EXERCISE PROMPT:
Take the data that follows and retype it word for word.

RECORDS SUPPLIED:

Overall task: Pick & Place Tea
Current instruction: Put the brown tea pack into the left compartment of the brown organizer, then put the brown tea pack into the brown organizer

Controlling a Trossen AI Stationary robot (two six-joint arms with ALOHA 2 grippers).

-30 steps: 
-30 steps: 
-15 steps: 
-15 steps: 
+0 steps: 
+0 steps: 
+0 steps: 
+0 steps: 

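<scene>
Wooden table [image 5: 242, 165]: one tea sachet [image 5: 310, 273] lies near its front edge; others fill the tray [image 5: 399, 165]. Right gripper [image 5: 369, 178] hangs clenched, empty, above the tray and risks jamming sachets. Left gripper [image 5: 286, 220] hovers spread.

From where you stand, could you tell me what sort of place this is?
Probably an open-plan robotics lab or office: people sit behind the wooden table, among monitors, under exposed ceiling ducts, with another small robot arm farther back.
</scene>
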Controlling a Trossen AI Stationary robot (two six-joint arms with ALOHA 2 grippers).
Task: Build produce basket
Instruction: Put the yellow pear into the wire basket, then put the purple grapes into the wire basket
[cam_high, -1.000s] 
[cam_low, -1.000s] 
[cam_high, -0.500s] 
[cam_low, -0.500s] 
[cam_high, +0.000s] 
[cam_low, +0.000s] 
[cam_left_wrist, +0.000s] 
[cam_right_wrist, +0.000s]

YOUR RESPONSE:
Overall task: Pick & Place Tea
Current instruction: Put the brown tea pack into the left compartment of the brown organizer, then put the brown tea pack into the brown organizer

Controlling a Trossen AI Stationary robot (two six-joint arms with ALOHA 2 grippers).

-30 steps: 
-30 steps: 
-15 steps: 
-15 steps: 
+0 steps: 
+0 steps: 
+0 steps: 
+0 steps: 

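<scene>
Wooden table [image 5: 242, 165]: one tea sachet [image 5: 310, 273] lies near its front edge; others fill the tray [image 5: 399, 165]. Right gripper [image 5: 369, 178] hangs clenched, empty, above the tray and risks jamming sachets. Left gripper [image 5: 286, 220] hovers spread.

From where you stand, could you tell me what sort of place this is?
Probably an open-plan robotics lab or office: people sit behind the wooden table, among monitors, under exposed ceiling ducts, with another small robot arm farther back.
</scene>
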Controlling a Trossen AI Stationary robot (two six-joint arms with ALOHA 2 grippers).
Task: Build produce basket
Instruction: Put the yellow pear into the wire basket, then put the purple grapes into the wire basket
[cam_high, -1.000s] 
[cam_low, -1.000s] 
[cam_high, -0.500s] 
[cam_low, -0.500s] 
[cam_high, +0.000s] 
[cam_low, +0.000s] 
[cam_left_wrist, +0.000s] 
[cam_right_wrist, +0.000s]

Nothing else is part of this answer.